Проснулись мы уже далеко за полдень. После хлеба с салом выпили чаю, заваренного свежей, хорошей водой, привезенной с берега, и снова завалились спать до утра.
Проснулись вновь мы от стука молотков. Наши хлопцы, капитан и привезенный с берега плотник исправляли причиненные штормом повреждения.
Фальшборты были уже заделаны свежими досками, и остов новой кухни красовался на прежнем месте.
Дня через два-три все было готово, и мы с большой радостью отправились в путь.
Вспоминая теперь эти кошмарные дни, я невольно думаю о том, как велико было у нас с «дидом» сознание долга. Ведь ветер дул с моря на плоский отлогий берег, — не проще ли было нам, чем умирать с голода, спасая старое, доживавшее, может быть, уже последний год суденышко, расклепать цепные якорные канаты и выкинуться на берег?

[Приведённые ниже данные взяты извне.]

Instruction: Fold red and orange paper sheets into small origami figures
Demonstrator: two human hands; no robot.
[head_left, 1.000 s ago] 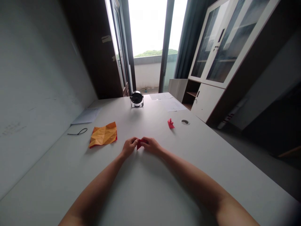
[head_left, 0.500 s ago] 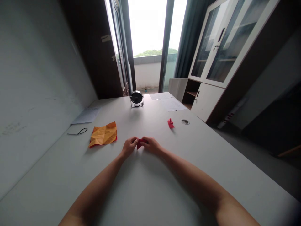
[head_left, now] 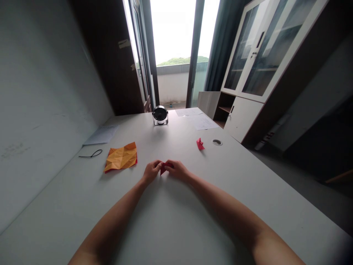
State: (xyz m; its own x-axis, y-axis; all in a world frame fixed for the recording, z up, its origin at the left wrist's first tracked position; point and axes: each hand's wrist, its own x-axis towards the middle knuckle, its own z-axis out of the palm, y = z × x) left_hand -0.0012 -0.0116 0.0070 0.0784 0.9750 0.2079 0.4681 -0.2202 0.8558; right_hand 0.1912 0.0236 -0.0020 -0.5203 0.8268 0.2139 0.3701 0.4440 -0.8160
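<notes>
Between my hands is a small piece of folded red paper [head_left: 163, 169], with a pointed corner hanging down toward me. My left hand [head_left: 152, 171] pinches its left edge. On the other side, my right hand [head_left: 177, 169] grips it with the thumb laid across the front; the fingers behind are partly hidden. To the left lies a creased sheet of orange paper [head_left: 121, 157] with red showing at its edges. A second folded red paper piece [head_left: 200, 144] rests on the table farther off to the right.
On the white table [head_left: 165, 221], a small round black fan-like device [head_left: 160, 115] stands at the back. A black cable tie [head_left: 92, 154] and papers [head_left: 101, 135] lie by the left wall. More papers [head_left: 202, 120] and a cable hole [head_left: 217, 142] are at the right.
</notes>
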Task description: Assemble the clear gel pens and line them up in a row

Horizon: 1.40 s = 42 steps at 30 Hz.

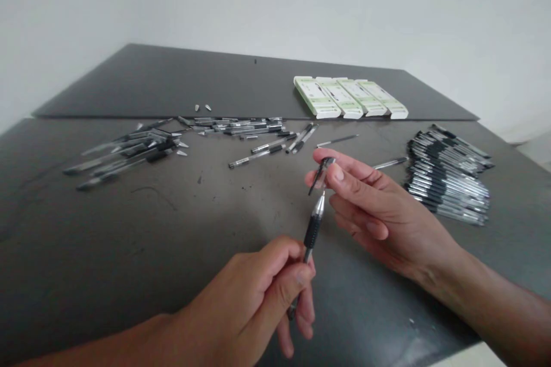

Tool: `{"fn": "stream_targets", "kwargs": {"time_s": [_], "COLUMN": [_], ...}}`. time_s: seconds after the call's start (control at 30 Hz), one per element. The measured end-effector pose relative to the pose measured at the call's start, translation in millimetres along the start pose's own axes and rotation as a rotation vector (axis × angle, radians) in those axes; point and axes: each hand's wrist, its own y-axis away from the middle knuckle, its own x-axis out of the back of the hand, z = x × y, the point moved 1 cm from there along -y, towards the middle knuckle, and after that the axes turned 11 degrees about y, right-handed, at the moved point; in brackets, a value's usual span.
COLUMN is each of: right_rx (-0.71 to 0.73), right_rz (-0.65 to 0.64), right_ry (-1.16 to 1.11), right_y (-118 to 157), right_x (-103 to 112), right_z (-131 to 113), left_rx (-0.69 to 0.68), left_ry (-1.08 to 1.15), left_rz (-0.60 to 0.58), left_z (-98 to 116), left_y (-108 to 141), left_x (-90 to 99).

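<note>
A pen with a black ribbed grip and a silver conical tip is pinched in my left hand, its point tilted up and away from me. Just above that point, my right hand holds a clear pen cap with a black clip between thumb and forefinger. The cap's open end is close to the pen tip; whether they touch I cannot tell. Part of the pen's barrel is hidden by the left fingers.
Capped pens lie stacked at the right. Loose pen parts form a heap at the left, with more pens behind the middle. Several flat green-and-white boxes rest on the raised back panel.
</note>
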Motion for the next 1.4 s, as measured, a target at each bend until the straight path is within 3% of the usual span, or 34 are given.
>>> {"fn": "stream_targets", "kwargs": {"time_s": [0.2,0.37,0.67,0.93,1.4], "right_rx": [0.044,0.067,0.096,0.315,0.305], "right_rz": [0.058,0.057,0.039,0.127,0.032], "right_ry": [0.119,0.166,0.34,0.595,0.556], "right_y": [1.9,3.8,3.6,6.2,5.3], "right_x": [2.8,4.6,6.6,6.6,5.8], "right_z": [0.5,0.9,1.2,4.7,14.4], "left_rx": [0.016,0.035,0.012,-0.001,-0.03], "left_ry": [0.007,-0.009,0.046,0.061,0.057], "left_rz": [0.051,-0.011,-0.001,0.031,0.081], "left_z": [-0.6,-0.4,-1.9,-8.4,-12.0], "left_y": [3.4,3.3,1.6,-0.1,-0.1], "left_x": [1.1,1.8,2.0,2.9,3.9]}}
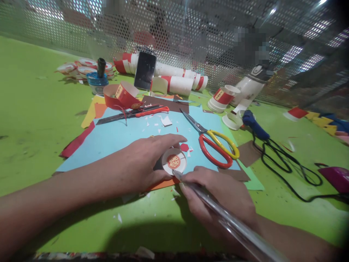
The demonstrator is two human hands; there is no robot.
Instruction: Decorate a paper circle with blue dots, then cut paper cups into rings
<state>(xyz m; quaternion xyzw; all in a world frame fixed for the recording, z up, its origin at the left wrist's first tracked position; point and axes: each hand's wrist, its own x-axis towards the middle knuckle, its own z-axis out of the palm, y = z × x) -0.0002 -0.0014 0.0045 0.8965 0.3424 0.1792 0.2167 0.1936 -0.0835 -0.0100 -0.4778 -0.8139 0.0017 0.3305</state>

Мысль эта и у меня и у «дида», конечно, мелькала, но как позорная и совершенно не совместимая со званием моряка. Мы не решались даже высказать ее вслух, предпочитая ценой собственной жизни спасти доверенное нам судно…
Стихшая буря была предвестником перемены погоды. Весь сентябрь продержались штормы от юго-восточной четверти компаса.
«Св. Николай», короткий и пузатый, был плохим ходоком и плохо лавировал. Плавание было беспокойное, и хотя капитан хорошо держал паруса, все же сплошь и рядом жестокий ветер вгонял нас в рифы, а моя бабафига почти никогда не ставилась.
Весь рейс от Керчи до Ростова протянулся два с половиной месяца, и наша шхуна заработала такой мизерный фрахт, что капитану не хватило денег даже на расплату с командой.